> [About this task] Starting at the first line of the listing below, repeat each line exactly until you have repeated the one containing "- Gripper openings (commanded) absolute"; skip the pictures.

> [Recorded data]
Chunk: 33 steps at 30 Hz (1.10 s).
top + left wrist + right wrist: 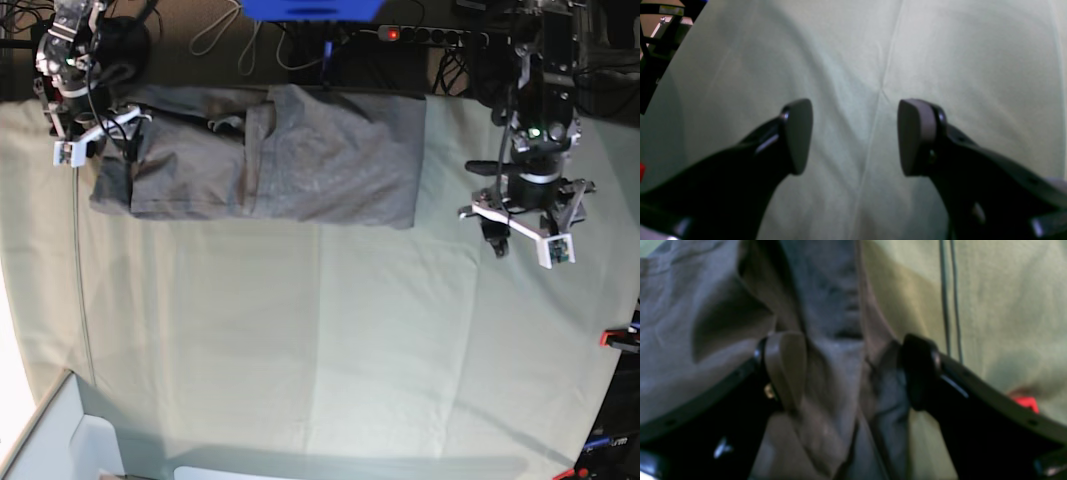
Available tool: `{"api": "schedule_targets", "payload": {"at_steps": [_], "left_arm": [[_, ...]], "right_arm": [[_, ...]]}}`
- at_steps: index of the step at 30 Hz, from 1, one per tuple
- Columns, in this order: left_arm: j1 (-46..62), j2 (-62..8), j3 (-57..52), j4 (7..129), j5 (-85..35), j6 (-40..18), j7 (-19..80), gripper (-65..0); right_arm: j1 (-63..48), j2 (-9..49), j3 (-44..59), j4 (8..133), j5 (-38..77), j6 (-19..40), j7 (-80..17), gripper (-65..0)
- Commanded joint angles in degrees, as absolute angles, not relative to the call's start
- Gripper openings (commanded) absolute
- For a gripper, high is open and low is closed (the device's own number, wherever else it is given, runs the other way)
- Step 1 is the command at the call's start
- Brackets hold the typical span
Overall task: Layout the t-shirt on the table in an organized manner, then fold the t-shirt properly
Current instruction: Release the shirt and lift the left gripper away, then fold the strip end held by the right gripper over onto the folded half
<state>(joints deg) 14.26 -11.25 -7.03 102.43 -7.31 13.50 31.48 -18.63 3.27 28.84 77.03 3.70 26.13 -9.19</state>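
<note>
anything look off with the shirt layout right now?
Yes. The t-shirt lies bunched and creased along the table's far edge, not spread flat. The right gripper straddles a ridge of it, jaws open.

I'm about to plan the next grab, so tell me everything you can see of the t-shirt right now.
The t-shirt is plain dark grey, soft and creased like cotton. It lies crumpled and partly doubled over in a rough wide band along the far edge of the table, resting on its pale cloth. Overlapping layers form a ridge near the middle; the near edge runs fairly straight. The right claw stands open astride a bunched fold at one end. The left claw is apart from it, over bare cloth.
</note>
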Motion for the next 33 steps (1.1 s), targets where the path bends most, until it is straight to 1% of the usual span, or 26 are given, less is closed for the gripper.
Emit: {"api": "schedule_targets", "payload": {"at_steps": [1, 5, 9, 12, 13, 14, 16, 19, 21, 22, 26, 30, 33], "left_arm": [[13.85, -11.47, -7.08, 103.34, -6.99, 13.58, 30.11, -26.1], [13.93, -11.65, -7.16, 103.43, -6.99, 13.58, 30.11, -26.1], [14.02, -11.65, -7.25, 103.43, -6.99, 13.58, 30.20, -26.1], [14.46, -11.65, -7.25, 103.78, -6.99, 13.58, 30.11, -26.1], [14.46, -11.65, -7.25, 103.87, -6.90, 13.58, 30.11, -26.1], [14.46, -11.65, -7.25, 103.87, -6.73, 13.58, 30.11, -26.1], [14.37, -11.65, -7.34, 103.87, -6.55, 13.58, 30.11, -26.1], [14.37, -11.74, -7.96, 103.96, -6.55, 13.58, 30.11, -26.1], [14.46, -11.74, -9.27, 104.66, -6.90, 13.58, 30.20, -26.1], [14.46, -11.65, -9.71, 105.01, -6.90, 13.58, 30.37, -26.1], [14.46, -11.65, -10.77, 106.51, -6.90, 13.58, 30.46, -26.1], [14.64, -11.65, -12.26, 107.38, -6.90, 13.58, 30.55, -26.1], [14.64, -11.65, -13.85, 107.38, -6.90, 13.58, 30.55, -26.1]], "right_arm": [[-18.42, 3.91, 29.05, 76.88, 4.09, 26.68, -8.31, -23.8], [-17.71, 4.09, 28.97, 74.07, 4.09, 26.68, -8.31, -23.8], [-17.71, 3.74, 28.70, 73.98, 4.09, 26.68, -8.31, -24.1], [-17.98, 3.82, 25.71, 73.98, 4.09, 26.68, -8.31, -24.7], [-18.77, 3.91, 24.48, 74.07, 4.09, 26.68, -8.31, -26.0], [-19.12, 4.00, 23.16, 74.15, 4.09, 26.68, -8.31, -28.5], [-19.56, 4.09, 20.97, 74.15, 4.09, 26.68, -8.31, -36.1], [-19.82, 4.09, 19.38, 74.15, 4.09, 26.68, -8.31, -50.6], [-19.82, 3.91, 19.21, 74.15, 4.09, 26.68, -8.31, -62.1], [-19.82, 3.91, 19.21, 74.15, 4.09, 26.68, -8.31, -65.0], [-20.44, 3.82, 19.74, 77.23, 4.18, 26.68, -8.31, -65.0], [-24.04, 3.12, 19.38, 87.34, 4.53, 26.68, -8.31, -65.0], [-26.33, 0.57, 19.21, 95.16, 4.26, 26.68, -8.31, -65.0]]}}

> [Solution]
Chunk: 33 steps at 30 Hz (1.10 s).
top + left wrist + right wrist: 
Available tool: `{"api": "schedule_targets", "payload": {"at_steps": [_], "left_arm": [[_, ...]], "right_arm": [[_, ...]]}}`
- at_steps: index of the step at 30 Hz, from 1, one per tuple
- Columns, in this order: left_arm: j1 (-46..62), j2 (-62..8), j3 (-57..52), j4 (7..129), j5 (-85..35), j6 (-40..18), j7 (-19..80), gripper (-65..0); right_arm: j1 (-63..48), j2 (-9..49), j3 (-44..59), j4 (8..133), j5 (-38..77), j6 (-19..40), j7 (-80..17), gripper (-65..0)
- Commanded joint angles in degrees, as absolute angles, not relative to the call's start
- Gripper openings (commanded) absolute

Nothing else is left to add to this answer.